I see Aegir supports robots.txt module, but really, why should one use a module when per-site robots.txt can be achived with simple rewrites ? As an added benefit, per-site robots.txt could be version-controlled. Also having settings like this in the database generally goes against recent configuration-in-code movement (CTools, exportables, Features, etc).

Support from Acquia helps fund testing for Drupal Acquia logo

Comments

crea’s picture

I propose to store the file in the sites/example.com folder. We could even have rewrites that do following checks:
1) try per-site file
2) try global file
3) fall-back to drupal

crea’s picture

Project: Hosting » Provision
Version: 6.x-0.4-alpha3 » 6.x-1.1
crea’s picture

Status: Active » Needs work
FileSize
1.13 KB

This is for nginx only, so needs work.

crea’s picture

dupe

crea’s picture

hmm that attach is broken...second try

omega8cc’s picture

The idea is nice, but the file shouldn't be stored directly in the site directory, because only Aegir system user should have write access there, while any static file should be uploaded only to the files directory.
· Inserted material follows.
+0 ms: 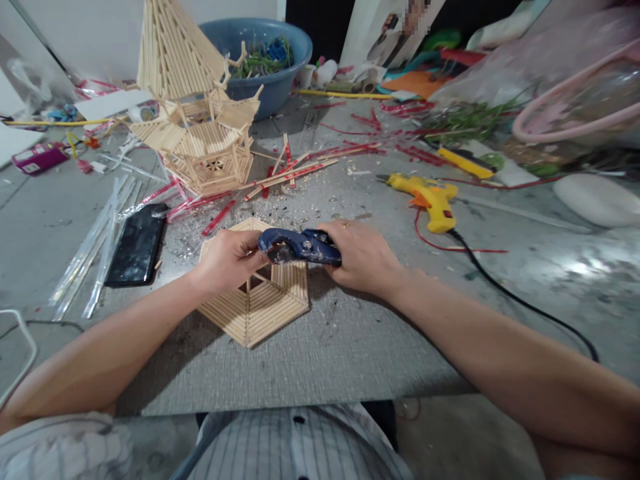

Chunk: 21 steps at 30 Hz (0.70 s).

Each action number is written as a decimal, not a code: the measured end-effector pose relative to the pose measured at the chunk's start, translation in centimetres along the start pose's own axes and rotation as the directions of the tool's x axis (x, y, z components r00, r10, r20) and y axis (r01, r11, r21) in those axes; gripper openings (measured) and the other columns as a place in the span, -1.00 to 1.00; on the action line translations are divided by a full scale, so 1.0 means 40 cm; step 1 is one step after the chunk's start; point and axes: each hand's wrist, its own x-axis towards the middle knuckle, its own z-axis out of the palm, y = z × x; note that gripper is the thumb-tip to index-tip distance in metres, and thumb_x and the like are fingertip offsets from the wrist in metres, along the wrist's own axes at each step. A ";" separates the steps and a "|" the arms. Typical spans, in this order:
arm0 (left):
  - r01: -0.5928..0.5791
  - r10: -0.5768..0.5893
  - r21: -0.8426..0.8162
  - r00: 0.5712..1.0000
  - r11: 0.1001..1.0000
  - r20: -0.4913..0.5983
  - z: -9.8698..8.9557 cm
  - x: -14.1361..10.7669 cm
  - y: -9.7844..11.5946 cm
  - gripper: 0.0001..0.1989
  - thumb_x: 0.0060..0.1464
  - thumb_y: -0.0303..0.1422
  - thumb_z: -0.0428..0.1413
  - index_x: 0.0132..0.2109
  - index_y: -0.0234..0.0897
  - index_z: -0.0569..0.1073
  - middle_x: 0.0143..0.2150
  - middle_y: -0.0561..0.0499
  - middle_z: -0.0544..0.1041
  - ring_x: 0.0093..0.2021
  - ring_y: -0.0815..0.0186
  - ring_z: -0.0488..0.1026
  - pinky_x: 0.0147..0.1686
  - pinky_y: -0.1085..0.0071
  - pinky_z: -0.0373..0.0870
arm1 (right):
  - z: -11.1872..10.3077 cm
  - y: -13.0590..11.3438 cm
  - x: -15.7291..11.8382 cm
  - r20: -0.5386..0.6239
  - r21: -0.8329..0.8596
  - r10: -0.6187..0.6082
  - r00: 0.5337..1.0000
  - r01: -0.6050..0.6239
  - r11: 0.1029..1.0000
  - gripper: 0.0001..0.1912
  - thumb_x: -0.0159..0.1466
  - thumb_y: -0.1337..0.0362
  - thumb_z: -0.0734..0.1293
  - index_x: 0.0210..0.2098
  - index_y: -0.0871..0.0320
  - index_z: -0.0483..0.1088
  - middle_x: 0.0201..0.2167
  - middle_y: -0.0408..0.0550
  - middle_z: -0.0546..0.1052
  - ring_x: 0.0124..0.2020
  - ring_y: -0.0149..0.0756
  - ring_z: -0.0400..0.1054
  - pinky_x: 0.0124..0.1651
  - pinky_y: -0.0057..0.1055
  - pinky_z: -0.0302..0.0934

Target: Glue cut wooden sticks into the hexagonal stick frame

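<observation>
My right hand [364,257] is wrapped round the handles of a blue pipe cutter [300,245], whose curved jaw points left. At that jaw end, my left hand [231,259] is closed in a pinch; whatever its fingers hold is hidden or too small to make out. Beneath both hands lies a flat hexagonal panel of thin wooden sticks [249,317], set in rings round a dark open centre. The left hand covers part of its left side. Farther back stands a tiered stick pagoda model [200,133] with a tall pointed roof.
A yellow hot glue gun [425,200] lies at right, its black cord trailing forward. At left are a black phone [137,245] and clear glue sticks [90,247]. Loose wooden sticks [295,170] and red wrapper scraps lie mid-table. A blue basin [280,87] stands behind.
</observation>
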 end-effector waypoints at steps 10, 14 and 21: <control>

Example: try_files /sites/$host/files/robots.txt $uri @cache;

crea’s picture

In my opinion this is sort of system setting (same as global and local settings.php), and should be outside files directory. Also I want to put the file in VCS while files directory should be out of it, and I don't want to introduce custom policy just for this file.

omega8cc’s picture

OK, then maybe:

try_files /sites/$host/robots.txt /sites/$host/files/robots.txt $uri @cache;

crea’s picture

Is it true that the file will be overwritten during migration ? I mean, maybe it would be better idea to store the file in the profile directory so that it becomes a part of the platform ?

crea’s picture

We don't know the path to the profile inside nginx unfortunately.

omega8cc’s picture

No, the file will be moved with the site as-is and never touched by Aegir.

It shouldn't be a part of platform on the install profile level - it should be a part of the *site*, or there is no point in avoiding standard robots.txt file in the platform root.

crea’s picture

No, the file will be moved with the site as-is and never touched by Aegir.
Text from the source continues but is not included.